Monday, January 16, 2006

Online mapping - privacy concerns

I came across a recent posting in about mapping services introduced by companies such as Microsoft and Google, which raised potential privacy concerns.

The images are so detailed you can tell whether a neighbor's hedge was recently trimmed or whether the car parked in front of a local eatery might belong to a friend....
The companies' newly evolving search and mapping services make it easier than ever to scout out everything from vacation destinations to a new hairdresser.
Never before have searchable databases of detailed pictures covering wide swaths of urban areas been readily available.

Well, should we sound alarmed or not? Before I consider the Data Protection Directive (DPD), I should say that I have no objection with a general map showing roads, motorways etc. My main concern is the level of detail contained in a map, which will inevitably raise privacy concerns under the Data Protection Directive. More specifically, Art. 2(a) of the DPD:

(a) 'personal data' shall mean any information relating to an identified
or identifiable natural person ('data subject');
an identifiable person
is one who can be identified, directly or indirectly, in particular by reference
to an identification number or to one or more factors specific to his physical,
physiological, mental, economic, cultural or social identity.

This is where we get to the crux of the issue. Can a home be related to an identifiable person? This is not an easy question, but it really comes down to whether the home in question relates to an identified or identifiable individual. Leaving aside the exemptions, it is arguable that if someone can identify the home as belonging to X, then it is personal data.
Probably, a pertinent example I could think of is the recent ruling by the Press Complaints Commission (PCC) which upheld the complaint by JK Rowling when a national newspaper had published a picture of the author's London home together with the name of the road on which it was located. According to the PCC, this was "sufficient information to identify the exact location of the property".

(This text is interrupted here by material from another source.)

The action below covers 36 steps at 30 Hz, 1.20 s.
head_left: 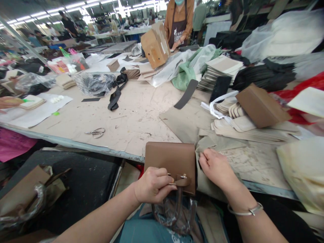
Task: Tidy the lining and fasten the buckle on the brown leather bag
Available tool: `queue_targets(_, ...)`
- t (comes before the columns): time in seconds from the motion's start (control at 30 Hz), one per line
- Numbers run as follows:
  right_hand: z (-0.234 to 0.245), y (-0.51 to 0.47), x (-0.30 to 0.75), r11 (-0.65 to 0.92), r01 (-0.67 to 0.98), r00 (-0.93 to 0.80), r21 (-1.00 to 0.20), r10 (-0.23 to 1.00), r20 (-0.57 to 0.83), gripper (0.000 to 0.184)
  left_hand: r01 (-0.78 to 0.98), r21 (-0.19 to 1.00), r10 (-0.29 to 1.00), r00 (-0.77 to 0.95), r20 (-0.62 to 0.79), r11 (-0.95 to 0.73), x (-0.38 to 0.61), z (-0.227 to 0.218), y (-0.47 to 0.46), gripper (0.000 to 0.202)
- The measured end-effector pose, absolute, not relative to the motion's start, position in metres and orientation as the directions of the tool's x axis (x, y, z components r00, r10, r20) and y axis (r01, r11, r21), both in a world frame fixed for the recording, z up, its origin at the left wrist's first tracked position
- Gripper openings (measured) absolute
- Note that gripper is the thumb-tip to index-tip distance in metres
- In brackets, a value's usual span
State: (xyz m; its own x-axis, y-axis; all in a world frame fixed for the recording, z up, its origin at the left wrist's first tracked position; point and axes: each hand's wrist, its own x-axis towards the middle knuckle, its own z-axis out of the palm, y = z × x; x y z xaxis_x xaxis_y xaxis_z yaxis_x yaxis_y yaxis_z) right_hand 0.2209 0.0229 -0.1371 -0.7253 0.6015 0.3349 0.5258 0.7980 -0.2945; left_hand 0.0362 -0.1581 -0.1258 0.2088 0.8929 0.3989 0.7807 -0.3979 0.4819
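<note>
A brown handbag [169,153] rests against the table's near edge in front of me, its handles [165,216] wrapped in clear plastic and hanging towards my lap. My left hand [157,184] is closed in a pinch on a short brown strap [183,182] with metal fittings, on the bag's front. Beside the bag's right edge, my right hand [215,165] is closed, its fingers curled into beige cloth [206,182] that is draped over the table edge. The fingertips of that hand are partly hidden.
Small scissors [96,132] lie on the table, left of the bag. Stacked beige pieces [253,130] and a brown box-shaped piece [263,104] are on the right. Another bag [27,189] lies on a black surface at lower left. A person [179,23] stands across the table.
</note>
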Motion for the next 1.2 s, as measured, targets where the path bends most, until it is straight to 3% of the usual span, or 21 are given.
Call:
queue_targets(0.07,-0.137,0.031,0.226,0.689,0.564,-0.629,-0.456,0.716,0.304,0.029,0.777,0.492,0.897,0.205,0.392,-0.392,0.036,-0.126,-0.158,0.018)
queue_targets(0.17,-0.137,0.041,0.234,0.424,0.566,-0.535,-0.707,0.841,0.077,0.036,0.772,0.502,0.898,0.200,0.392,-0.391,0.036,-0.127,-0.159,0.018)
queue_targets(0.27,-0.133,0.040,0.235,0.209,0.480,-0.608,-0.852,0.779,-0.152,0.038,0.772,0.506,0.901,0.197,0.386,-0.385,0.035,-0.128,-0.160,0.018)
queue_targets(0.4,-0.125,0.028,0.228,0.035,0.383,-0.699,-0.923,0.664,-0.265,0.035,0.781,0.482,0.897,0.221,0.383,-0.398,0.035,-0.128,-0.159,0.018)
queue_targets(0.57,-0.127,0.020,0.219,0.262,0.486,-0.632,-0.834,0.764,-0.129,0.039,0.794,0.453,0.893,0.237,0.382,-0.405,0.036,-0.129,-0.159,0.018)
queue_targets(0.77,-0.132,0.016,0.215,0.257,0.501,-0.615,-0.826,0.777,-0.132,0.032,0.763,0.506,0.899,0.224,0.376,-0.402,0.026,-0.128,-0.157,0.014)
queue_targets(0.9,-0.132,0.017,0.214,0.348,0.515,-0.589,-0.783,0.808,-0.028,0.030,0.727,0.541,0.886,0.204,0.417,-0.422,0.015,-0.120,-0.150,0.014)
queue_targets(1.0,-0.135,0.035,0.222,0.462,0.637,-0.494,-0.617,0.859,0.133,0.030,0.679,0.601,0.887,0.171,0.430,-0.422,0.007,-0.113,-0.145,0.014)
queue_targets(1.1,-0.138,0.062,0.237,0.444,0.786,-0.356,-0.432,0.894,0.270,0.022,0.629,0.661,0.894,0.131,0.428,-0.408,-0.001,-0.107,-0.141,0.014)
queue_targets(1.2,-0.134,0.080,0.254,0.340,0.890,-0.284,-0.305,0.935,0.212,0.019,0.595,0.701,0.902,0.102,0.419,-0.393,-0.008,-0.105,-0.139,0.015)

The Commission recognises that high profile individuals may be exposed to security problems if their precise addresses are published. Indeed, the newspaper itself noted that the complainant had ‘gained her fair share of stalkers and obsessive fans’. The Commission was satisfied that the photograph and its caption contained sufficient information to identify the exact location of the property. It did not consider that the newspaper had demonstrated that the information was in the public domain to such an extent as to justify publishing it in this way. There was therefore a breach of Clause 3 on this point.

Well, one awaits to see what legal developments arise on this issues!